▸ What to produce
Copy each line of the data that has "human" in it.

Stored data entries
......

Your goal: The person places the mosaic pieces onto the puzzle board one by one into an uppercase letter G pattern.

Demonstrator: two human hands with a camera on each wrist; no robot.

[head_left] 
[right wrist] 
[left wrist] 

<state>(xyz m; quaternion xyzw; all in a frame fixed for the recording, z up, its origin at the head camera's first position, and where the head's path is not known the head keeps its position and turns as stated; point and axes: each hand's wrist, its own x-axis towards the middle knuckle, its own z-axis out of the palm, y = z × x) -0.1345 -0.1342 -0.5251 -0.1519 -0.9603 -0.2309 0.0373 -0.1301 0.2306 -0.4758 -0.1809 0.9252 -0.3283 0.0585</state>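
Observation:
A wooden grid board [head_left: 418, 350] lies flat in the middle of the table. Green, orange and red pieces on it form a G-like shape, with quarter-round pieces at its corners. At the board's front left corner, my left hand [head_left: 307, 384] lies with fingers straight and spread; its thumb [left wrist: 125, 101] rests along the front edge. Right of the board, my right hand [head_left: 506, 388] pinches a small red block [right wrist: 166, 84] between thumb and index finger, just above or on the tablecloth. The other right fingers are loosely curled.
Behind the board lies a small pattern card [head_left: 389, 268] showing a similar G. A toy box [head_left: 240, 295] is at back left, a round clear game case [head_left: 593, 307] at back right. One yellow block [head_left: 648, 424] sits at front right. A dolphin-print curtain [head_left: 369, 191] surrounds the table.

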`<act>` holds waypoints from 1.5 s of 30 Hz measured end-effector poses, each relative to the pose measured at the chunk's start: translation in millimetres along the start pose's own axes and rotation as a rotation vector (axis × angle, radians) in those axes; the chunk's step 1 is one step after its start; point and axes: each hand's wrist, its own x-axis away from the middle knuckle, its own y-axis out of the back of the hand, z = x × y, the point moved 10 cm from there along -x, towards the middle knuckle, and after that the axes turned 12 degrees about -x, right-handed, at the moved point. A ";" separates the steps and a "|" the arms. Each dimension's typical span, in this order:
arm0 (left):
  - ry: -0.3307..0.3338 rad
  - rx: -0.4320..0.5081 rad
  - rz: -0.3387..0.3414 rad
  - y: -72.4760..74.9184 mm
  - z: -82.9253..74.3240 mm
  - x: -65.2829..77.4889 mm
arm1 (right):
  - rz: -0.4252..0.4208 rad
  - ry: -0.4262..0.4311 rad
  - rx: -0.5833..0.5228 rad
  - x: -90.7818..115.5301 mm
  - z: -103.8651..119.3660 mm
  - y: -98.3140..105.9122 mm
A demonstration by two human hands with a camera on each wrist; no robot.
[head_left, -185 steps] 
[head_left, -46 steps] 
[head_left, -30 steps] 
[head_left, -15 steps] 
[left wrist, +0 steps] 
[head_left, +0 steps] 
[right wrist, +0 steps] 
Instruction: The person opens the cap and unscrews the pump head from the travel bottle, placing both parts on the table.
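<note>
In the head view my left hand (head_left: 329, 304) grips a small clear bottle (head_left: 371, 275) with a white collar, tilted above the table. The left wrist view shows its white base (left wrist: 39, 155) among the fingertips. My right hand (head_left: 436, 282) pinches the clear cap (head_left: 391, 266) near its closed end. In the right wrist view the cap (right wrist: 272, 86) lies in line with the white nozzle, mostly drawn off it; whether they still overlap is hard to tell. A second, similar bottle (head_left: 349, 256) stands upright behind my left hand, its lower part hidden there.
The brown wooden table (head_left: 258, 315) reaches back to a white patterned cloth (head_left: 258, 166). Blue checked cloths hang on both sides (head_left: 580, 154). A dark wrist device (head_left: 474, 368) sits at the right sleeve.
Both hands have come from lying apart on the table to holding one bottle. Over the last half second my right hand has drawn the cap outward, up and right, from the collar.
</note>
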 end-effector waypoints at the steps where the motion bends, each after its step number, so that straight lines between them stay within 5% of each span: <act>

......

▸ Written reply
Demonstrator: two human hands with a camera on each wrist; no robot.
A demonstration by two human hands with a camera on each wrist; no robot.

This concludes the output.